Algunas estudiantes del Sindicato de Estudiantes se concentraron en contra y anunciaron la convocatoria de una manifestación de protesta el próximo lunes. La dirección del centro donde se ha producido este acoso, ha informado de que su reglamento de régimen interno implica la expulsión de los implicados y que obliga a la participación de los colegiales en un ciclo de conferencias de sensibilización, así como su colaboración en actividades solidarias y de voluntariado. La Fiscalía de Madrid actuará de oficio por un posible delito de odio si nadie presenta una denuncia.

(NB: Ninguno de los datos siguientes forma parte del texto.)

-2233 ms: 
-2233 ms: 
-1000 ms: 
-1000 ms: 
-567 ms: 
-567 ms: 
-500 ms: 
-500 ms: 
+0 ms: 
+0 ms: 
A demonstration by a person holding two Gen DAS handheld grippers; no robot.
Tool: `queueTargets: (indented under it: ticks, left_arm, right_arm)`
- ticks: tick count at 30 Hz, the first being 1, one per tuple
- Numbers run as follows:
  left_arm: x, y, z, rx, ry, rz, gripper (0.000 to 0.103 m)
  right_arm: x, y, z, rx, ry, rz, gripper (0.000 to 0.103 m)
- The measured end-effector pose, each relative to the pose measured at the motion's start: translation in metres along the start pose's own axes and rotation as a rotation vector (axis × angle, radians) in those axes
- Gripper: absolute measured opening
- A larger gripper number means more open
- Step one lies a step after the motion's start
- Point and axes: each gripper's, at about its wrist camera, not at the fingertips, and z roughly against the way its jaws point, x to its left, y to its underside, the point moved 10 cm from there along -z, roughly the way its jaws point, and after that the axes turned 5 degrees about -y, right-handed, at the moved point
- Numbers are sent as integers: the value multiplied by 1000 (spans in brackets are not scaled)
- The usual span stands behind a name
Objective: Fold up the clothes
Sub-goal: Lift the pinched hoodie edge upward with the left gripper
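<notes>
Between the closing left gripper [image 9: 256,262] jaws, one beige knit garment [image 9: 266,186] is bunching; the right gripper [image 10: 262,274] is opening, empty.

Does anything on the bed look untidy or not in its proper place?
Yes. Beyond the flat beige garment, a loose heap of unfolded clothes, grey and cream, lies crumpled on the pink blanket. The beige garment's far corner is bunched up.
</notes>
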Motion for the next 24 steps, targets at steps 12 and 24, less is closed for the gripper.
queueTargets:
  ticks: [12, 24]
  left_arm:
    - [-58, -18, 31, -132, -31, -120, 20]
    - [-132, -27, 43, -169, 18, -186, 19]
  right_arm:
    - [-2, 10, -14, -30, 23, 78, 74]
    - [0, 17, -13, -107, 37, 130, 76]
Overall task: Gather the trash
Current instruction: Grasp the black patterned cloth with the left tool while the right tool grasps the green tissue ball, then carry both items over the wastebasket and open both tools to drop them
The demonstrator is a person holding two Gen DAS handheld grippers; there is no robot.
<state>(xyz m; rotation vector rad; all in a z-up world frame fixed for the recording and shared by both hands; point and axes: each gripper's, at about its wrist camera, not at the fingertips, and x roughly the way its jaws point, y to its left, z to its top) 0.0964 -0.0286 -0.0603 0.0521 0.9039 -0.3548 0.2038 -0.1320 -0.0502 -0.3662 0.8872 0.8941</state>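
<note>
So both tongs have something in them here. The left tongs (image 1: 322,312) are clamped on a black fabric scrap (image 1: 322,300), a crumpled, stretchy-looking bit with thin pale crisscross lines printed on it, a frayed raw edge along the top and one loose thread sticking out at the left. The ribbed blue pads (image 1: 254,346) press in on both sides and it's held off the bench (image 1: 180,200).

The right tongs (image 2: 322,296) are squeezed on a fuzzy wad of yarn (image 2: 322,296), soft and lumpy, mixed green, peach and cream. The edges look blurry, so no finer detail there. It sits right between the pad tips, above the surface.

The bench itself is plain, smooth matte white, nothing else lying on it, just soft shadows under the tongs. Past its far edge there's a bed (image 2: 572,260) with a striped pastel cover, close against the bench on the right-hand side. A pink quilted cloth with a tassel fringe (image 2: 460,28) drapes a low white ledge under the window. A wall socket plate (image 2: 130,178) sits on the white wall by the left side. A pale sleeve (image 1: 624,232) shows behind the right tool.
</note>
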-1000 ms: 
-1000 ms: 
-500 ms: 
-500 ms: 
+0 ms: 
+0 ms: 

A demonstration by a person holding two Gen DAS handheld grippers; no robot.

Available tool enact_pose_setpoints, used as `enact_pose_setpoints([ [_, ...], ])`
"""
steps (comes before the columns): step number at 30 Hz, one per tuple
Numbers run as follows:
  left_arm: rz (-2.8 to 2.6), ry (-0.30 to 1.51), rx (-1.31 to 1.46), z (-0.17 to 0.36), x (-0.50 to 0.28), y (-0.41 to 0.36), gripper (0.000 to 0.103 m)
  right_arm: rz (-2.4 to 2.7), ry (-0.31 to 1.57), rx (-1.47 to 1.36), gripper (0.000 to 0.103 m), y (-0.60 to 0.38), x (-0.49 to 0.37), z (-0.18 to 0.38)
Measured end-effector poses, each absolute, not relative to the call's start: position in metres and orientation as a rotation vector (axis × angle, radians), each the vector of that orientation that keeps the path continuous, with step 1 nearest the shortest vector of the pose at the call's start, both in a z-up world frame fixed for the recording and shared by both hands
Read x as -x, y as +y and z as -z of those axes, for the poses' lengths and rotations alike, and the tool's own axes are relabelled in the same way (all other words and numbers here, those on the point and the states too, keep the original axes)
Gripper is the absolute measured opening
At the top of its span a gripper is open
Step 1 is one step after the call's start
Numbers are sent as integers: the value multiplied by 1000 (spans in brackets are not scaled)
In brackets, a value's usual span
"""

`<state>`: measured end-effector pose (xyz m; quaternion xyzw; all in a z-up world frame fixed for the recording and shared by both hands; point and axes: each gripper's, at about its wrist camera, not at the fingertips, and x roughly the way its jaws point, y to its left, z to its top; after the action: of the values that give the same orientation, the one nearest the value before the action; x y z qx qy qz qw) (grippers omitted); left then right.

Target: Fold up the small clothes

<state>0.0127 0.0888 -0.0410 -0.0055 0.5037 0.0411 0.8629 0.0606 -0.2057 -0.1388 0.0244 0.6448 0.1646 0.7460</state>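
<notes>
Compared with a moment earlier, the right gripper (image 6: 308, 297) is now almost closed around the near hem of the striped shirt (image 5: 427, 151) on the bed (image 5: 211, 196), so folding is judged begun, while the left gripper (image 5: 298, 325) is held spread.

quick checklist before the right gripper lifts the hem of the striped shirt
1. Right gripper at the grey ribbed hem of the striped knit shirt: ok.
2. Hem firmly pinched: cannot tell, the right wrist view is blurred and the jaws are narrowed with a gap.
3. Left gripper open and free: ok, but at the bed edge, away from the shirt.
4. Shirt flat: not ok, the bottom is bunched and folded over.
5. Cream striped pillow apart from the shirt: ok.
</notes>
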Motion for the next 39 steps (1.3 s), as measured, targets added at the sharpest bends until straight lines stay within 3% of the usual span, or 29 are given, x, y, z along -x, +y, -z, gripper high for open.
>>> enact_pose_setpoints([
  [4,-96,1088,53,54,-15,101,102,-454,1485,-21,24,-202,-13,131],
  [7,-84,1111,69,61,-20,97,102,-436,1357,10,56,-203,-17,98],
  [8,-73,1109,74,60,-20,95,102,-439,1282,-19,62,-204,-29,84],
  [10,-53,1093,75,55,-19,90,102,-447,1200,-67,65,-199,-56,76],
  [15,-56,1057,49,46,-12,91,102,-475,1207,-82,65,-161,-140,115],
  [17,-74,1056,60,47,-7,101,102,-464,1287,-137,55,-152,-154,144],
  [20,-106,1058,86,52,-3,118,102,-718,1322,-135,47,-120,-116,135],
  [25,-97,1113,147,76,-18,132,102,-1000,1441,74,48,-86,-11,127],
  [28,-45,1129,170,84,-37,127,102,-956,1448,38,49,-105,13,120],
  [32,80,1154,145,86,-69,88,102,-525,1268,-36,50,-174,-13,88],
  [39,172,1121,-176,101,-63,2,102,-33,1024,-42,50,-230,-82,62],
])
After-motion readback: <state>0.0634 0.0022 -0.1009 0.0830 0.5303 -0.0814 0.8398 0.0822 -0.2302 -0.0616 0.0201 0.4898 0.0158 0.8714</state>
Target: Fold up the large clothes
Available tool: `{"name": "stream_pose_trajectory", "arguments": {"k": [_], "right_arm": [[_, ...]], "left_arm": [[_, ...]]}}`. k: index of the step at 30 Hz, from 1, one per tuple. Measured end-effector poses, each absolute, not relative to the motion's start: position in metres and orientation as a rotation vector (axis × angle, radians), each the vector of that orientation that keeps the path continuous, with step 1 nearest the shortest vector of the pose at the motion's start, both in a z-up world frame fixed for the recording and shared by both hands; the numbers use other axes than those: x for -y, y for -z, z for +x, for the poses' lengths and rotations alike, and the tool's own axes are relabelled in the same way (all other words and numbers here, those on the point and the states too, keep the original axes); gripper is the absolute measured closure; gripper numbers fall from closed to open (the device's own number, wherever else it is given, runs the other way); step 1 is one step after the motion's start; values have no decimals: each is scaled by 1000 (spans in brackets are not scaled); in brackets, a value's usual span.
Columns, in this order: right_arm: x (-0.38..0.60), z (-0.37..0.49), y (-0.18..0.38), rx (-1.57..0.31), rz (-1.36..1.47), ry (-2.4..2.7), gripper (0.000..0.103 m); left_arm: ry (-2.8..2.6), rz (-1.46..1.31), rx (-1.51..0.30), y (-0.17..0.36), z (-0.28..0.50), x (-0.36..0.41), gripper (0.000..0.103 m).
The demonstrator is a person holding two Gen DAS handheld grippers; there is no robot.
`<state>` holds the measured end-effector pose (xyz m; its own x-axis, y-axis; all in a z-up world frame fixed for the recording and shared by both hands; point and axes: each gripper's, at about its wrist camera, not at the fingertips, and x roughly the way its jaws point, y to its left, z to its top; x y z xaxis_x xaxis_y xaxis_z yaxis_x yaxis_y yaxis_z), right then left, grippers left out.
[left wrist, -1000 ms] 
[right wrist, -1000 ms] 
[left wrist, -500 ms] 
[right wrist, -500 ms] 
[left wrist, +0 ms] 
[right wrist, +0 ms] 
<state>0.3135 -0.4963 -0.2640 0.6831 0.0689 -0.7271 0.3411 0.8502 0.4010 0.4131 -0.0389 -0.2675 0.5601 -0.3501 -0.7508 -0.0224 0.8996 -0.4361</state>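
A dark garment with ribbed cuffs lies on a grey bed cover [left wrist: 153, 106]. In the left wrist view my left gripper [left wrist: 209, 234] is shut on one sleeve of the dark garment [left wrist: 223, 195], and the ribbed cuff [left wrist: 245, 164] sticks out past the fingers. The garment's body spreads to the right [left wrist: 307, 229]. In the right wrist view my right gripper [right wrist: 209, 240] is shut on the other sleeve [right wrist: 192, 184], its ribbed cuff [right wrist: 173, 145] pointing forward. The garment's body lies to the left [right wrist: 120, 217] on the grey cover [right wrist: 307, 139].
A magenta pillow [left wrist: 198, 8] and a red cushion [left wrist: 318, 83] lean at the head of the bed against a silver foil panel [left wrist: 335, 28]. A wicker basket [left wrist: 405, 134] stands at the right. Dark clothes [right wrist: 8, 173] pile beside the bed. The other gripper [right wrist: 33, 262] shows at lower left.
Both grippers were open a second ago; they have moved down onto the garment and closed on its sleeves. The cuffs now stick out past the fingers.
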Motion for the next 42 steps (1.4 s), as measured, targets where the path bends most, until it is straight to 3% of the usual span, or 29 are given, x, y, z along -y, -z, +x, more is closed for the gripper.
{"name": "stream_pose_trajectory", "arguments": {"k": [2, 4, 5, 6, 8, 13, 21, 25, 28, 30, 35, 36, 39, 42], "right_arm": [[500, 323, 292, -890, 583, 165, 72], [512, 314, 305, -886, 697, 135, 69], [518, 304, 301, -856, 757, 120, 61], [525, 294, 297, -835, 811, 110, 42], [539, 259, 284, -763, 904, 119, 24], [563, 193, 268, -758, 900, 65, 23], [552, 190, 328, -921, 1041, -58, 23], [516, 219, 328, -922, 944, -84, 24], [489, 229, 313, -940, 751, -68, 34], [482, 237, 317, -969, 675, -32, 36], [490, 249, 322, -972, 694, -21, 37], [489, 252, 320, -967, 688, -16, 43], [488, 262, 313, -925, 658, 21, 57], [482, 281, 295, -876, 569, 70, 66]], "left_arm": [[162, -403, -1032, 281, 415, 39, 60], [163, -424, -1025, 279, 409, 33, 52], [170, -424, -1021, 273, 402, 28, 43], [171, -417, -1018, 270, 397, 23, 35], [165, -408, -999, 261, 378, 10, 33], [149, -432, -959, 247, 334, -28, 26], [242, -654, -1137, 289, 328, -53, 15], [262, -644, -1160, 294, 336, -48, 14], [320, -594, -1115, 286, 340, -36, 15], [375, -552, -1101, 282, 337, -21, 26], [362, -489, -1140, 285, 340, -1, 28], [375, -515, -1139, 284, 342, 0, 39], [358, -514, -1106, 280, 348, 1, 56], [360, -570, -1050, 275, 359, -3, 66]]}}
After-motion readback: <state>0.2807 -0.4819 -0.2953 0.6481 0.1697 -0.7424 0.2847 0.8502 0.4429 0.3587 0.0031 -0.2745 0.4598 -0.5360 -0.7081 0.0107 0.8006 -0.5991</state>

Este curso es el primero en el que las novatadas están prohibidas por la Ley de convivencia universitaria que las incluye como faltas muy graves, en el artículo 11.
A lo mejor el problema reside en que esa sensibilización y formación hace años que se hubiera debido hacer a estos estudiantes, y a al estudiantado en general en las universidades. Porque en muchos casos les han enseñado desde pequeños que, por ejemplo, cuando se agrede a una compañera, con pedirle perdón y darle un abrazo es suficiente. No han pensado que esto significa otra agresión para la víctima que tiene que abrazar y ser abrazada por su agresor, que se ignora la gravedad de lo ocurrido desde un reduccionismo educativo injustificable y que, en el futuro, o no se condenará esa violencia, llegando a justificarla “porque es la tradición”, o se pensará que no vale la pena denunciar porque no te van a hacer ningún caso.
Ojalá el tiempo de los abrazos de verdad, resultado de una educación basada en el respeto a la dignidad de todas las personas, llegue a los centros educativos de manera generalizada, porque ya existen acciones educativas de éxito que demuestran que se puede transformar. Ojalá la barbarie, la inhumanidad y la indignidad dejen de formar parte del espacio universitario. En nuestra mano, en nuestro posicionamiento y en nuestras acciones para conseguirlo, está.